Cosa significa essere neri oggi, negli Stati Uniti? È la domanda che Paul Beatty pone nel suo saggio travestito da romanzo, Lo schiavista, in cui affronta il tema razziale con le armi della satira. Beatty si chiede come mai, dopo otto anni di presidenza Obama, negli USA sia ancora “difficile parlare” di questo argomento.
Dai Minstrel show al politically correct, dal movimento per i diritti civili alla gentrificazione responsabile di cancellare intere comunità dalla mappa, lo sguardo senza compromessi di Beatty non risparmia niente e nessuno. Di fonte all’apparente fallimento dell’integrazione il suo protagonista, per restituire identità alla propria comunità, resuscita la segregazione razziale e la schiavitù.
Da queste pagine emerge una dimensione, reale e narrativa, in cui l’essere neri e l’essere bianchi non sono caratteristiche genetiche ma diventano un obiettivo da raggiungere, una questione politica.
Ecco allora lo scarto, la radicale alterità tra il mondo dello scrittore e quello del traduttore: se è vero che tradurre significa costruire ponti, in questo caso si è trattato di collegare due dimensioni, l’Italia e gli Stati Uniti; un uomo nero e una donna bianca; un quartiere semicentrale in una città relativamente tranquilla come Milano e un violento ghetto nero di Los Angeles.

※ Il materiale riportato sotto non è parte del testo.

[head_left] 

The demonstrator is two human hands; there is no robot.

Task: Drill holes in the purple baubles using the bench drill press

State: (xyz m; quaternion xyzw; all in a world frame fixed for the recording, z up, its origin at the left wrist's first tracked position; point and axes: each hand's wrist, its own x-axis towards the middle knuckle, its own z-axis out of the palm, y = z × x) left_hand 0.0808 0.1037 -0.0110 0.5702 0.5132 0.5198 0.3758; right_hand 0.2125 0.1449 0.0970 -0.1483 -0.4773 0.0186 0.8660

Dimensioni tanto lontane da sembrare quasi inconciliabili a livello geografico, culturale, esistenziale.
Per questo motivo – e nonostante avessi già tradotto Beatty con Slumberland nel 2010 – Lo schiavista è stato una sfida a più livelli: il ritmo, a volte frenetico della prosa; l’enorme varietà di registri; i rimandi, all’inglese vernacolare afroamericano; i fittissimi riferimenti alla controcultura USA, poco noti al lettore italiano; i numerosissimi giochi linguistici – p.es. la rivisitazione gangster rap di The Charge of the Light Brigade di Alfred, Lord Tennyson, o le espressioni idiomatiche del ghetto che il protagonista traduce in latino per dare un motto alla comunità nera – in questo caso ho dovuto individuare gli idiomatismi italiani equivalenti e tradurli a mia volta in latino.
Il compito era di trovare caso per caso il difficile equilibrio tra fedeltà e comprensibilità, tra letteralità e reinvenzione, di riuscire a trasmettere non solo il tono ma anche l’orizzonte culturale e l’immaginario del romanzo, e restituirlo al lettore senza snaturarlo.
Un esempio di questo fragile equilibrio sono i titoli di alcuni classici letterari modificati in chiave politically correct: se The Great Blacksby poteva diventare senza problemi Il grande Blacksby, per The Point Guard in the Rye (dove il catcher del baseball viene sostituito da un ruolo del basket, sport in cui la presenza dei neri è molto maggiore), Il giovane Blackden è una soluzione che privilegia immediatezza e familiarità all’orecchio del lettore italiano. Ci sono poi casi in cui lo scarto tra le lingue è irriducibile, come Of Rice and Yen, “un adattamento in chiave cinese” di Of Mice and Men corredato di citazione dal romanzo di Steinbeck e di una tirata del protagonista sul fatto che c’è ancora gente per cui la valuta cinese non è lo yen ma lo yuan. Qui l’unica soluzione non arbitraria e capace di evitare pesanti forzature del testo mi è sembrata l’aggiunta della temutissima nota del traduttore.
Prestare la propria voce a un altro, significa per molti versi diventare un altro. Calarsi in un altro mondo, vivere altre vite è un processo che avviene per gradi, e attraversa una serie di stadi, simili agli stadi dell’essere neri descritti dal protagonista verso la fine del romanzo, tra cui l’ultimo, il “Nero Assoluto”.
“Il Nero Assoluto è semplicemente fottersene alla grande. (...) È rendersi conto che non esistono assoluti, tranne quando esistono. È accettare che la contraddizione non è un peccato e un crimine ma una fragilità umana, come le doppie punte e il libertarianismo.
Il Nero Assoluto è capire che, anche se tutto è incasinato e privo di senso, a volte è il nichilismo a rendere la vita degna di essere vissuta.”
Questa era la scommessa: mettersi al servizio della voce del traduttore per far emergere e riprodurre in un’altra lingua il “Nero Assoluto” della sua prosa.